Le poids de l'âme
ÉPISODE 4 : La force de la mémoire.
Le poids de l'âme
Elle semble émerger de ce sommeil provoqué. Comme hypnotisée, elle se redresse sur cette table, arrache les cathéters qui étaient implantés dans ses deux bras avant de s'extuber ; le tuyau qui était inséré dans sa bouche jusqu'à la trachée est retiré d'un geste précis. Elle s'assoit sur le bord de la table puis, alors que son sternum est toujours écarté par ces outils chirurgicaux, elle se lève, dévie d'un quart de tour et marche vers ce mur, ou plutôt vers cette silhouette. Celle d'une femme.
Mamy-G s'immobilise à quelques pas de cette personne qui semble beaucoup l’impressionner. Ses yeux s’accommodent à la pénombre et voilà qu'elle la reconnaît enfin ; Maât. Cette déesse égyptienne qu'elle a temps étudié lui fait face. Mamy-G sait pourquoi elle est ici.
Maât ne parle pas. En revanche, elle montre du doigt le cœur inerte de la patiente, comme pour initier ce fameux rituel de la balance. Mamy-G plonge alors ses mains dans son thorax ouvert, saisit son propre cœur et se l'extrait elle même avec force. Sans hésitation ni tremblement, elle le porte à bouts de bras, les mains jointes, comme en offrande à cette divinité.
Une balance reluisant de dorures et de détails minutieux apparaît alors à côté de cette femme mystique. Maât attrape alors le cœur qui lui est tendu et le pose sur l'un des plateaux de la balance, qui s'incline instantanément sous le poids de l'organe encore chaud. Mamy-G recule d'un pas et observe alors avec attention ce qui suit. Maât saisit de sa longue chevelure sombre et lisse une magnifique plume colorée d'un bleu roi qu'elle tient du bout des doigts. Puis elle souffle dessus pour en éliminer de quelconques impuretés avant de la placer sur l'autre plateau de la balance. Mamy-G retient son souffle.
La magie opère. La plume et le cœur semblent se stabiliser à même hauteur, la balance parfaitement équilibrée, symbole de la pureté de l'âme de la donneuse. Maât esquisse alors un sourire du coin des lèvres.
– Viens, mon enfant. La matrice t'attend.
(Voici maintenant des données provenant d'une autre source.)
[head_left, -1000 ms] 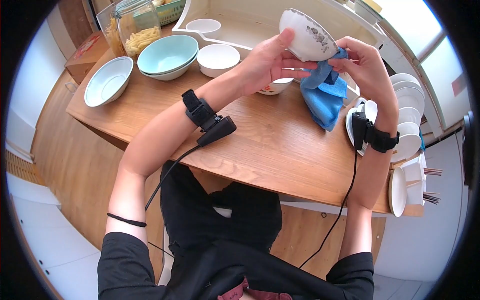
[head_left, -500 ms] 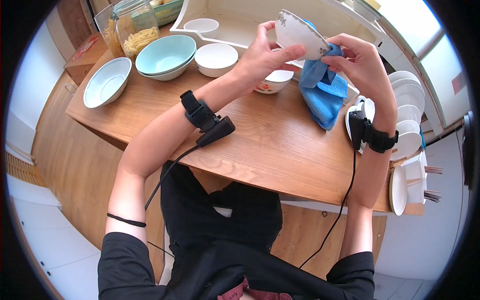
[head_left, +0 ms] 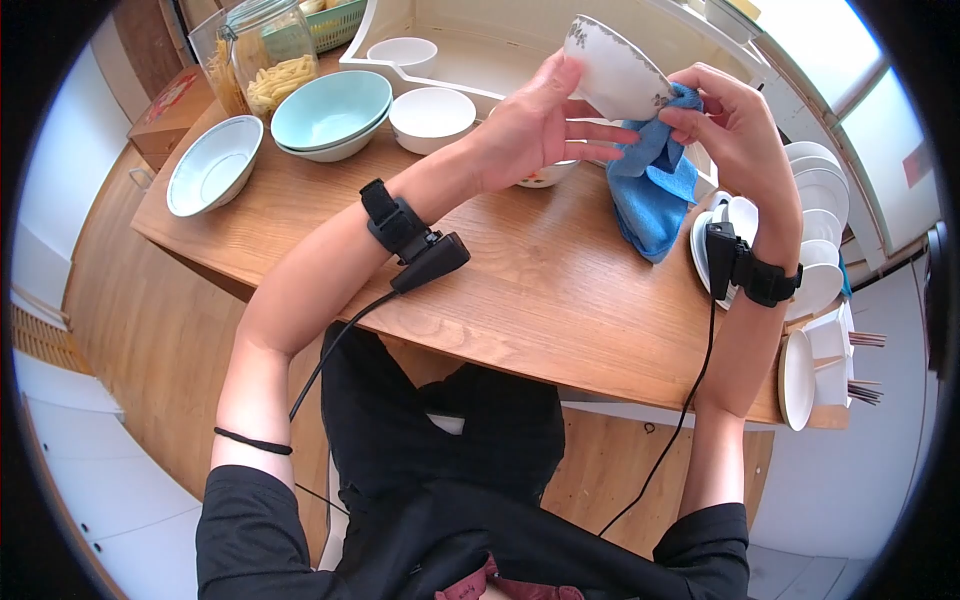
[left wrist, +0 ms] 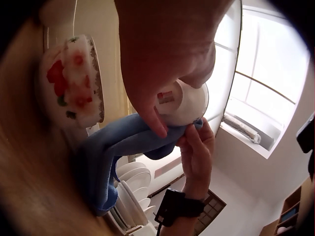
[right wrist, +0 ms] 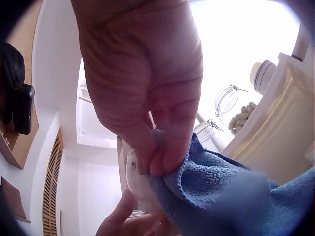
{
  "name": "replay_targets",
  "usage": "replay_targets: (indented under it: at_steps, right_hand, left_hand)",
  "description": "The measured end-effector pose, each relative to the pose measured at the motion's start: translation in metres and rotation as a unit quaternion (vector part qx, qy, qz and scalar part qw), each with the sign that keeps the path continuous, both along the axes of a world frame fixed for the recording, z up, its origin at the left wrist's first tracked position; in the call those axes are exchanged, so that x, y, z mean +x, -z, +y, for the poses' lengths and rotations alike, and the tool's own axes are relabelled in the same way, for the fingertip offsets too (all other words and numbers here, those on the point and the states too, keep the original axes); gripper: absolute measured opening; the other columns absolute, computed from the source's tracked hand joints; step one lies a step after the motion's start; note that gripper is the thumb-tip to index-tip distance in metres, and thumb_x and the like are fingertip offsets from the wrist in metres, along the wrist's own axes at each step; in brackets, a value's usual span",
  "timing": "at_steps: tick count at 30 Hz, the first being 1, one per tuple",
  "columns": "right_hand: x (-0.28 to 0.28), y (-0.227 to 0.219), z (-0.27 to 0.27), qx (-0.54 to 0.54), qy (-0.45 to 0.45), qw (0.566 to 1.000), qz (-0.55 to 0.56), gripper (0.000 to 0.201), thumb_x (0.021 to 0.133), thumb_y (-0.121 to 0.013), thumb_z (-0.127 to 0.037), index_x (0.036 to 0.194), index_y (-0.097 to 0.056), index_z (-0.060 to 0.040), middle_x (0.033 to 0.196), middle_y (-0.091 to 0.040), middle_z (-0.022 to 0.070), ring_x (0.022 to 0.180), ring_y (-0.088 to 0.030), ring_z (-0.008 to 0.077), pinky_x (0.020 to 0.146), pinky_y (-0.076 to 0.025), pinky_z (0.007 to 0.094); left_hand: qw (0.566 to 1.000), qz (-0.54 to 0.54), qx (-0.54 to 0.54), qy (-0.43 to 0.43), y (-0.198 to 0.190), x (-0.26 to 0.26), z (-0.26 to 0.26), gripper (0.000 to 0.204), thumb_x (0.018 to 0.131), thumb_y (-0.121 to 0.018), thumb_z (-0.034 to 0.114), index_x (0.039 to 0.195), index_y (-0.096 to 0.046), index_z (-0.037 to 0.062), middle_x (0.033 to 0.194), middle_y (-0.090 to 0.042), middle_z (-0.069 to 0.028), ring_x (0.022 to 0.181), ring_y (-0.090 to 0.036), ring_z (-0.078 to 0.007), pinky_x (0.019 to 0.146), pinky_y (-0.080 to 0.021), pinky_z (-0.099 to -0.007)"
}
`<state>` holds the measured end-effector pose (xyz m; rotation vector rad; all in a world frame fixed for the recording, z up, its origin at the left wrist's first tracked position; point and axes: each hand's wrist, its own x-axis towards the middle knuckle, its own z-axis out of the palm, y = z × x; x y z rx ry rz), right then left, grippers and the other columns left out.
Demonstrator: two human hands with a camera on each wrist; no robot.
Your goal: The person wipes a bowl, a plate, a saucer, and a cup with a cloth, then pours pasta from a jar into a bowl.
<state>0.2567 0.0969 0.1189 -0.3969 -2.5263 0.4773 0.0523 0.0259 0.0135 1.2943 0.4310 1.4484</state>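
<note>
A white bowl with a grey floral band is held tilted above the table. My left hand supports it, thumb at its left side near the rim and fingers stretched beneath. In the left wrist view the bowl's base carries a small red mark. My right hand pinches a blue cloth against the bowl's right edge; most of the cloth hangs down in folds. Behind the left fingers stands a bowl with red flowers, partly hidden in the head view.
Stacked pale green bowls, a white bowl and a tilted bowl stand at the left of the wooden table. A pasta jar is behind them. Plates stand in a row at the right.
The bowl has turned in my hands and shifted slightly right. My left thumb went down across its side, then back up near the rim. The right hand keeps pinching the cloth.
</note>
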Motion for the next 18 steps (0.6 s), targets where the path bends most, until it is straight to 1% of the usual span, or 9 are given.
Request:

Maât tend alors la main à Mamy-G, qui ne peut refuser l'offre. Lorsqu'elle l'attrape, toutes ses blessures se corrigent et le thorax se referme. Elle prend une forte inspiration, comme si son âme était avalée par cette poignée de main puis, dans un flash lumineux semblable à celui de l'arrivée de la déesse, les deux femmes disparaissent.
Instantanément après ce flash et le départ de ses deux entités, tout le bloc opératoire retrouve le calme et l'organisation qui y régnait il y a quelques minutes. Les lumières s'allument. La pompe qui fait office de cœur artificiel n'a pas explosé en délivrant ces litres de sang, mais est néanmoins à l’arrêt. L'équipe soignante et le chirurgien se réveillent aux quatre coins de la pièce. Ils commencent à se relever, gagnés par l'incompréhension, exempts de souvenirs des dernières minutes. Ils ne tarderont pas à constater que la patiente est toujours sur la table d'opération, décédée, l'âme envolée.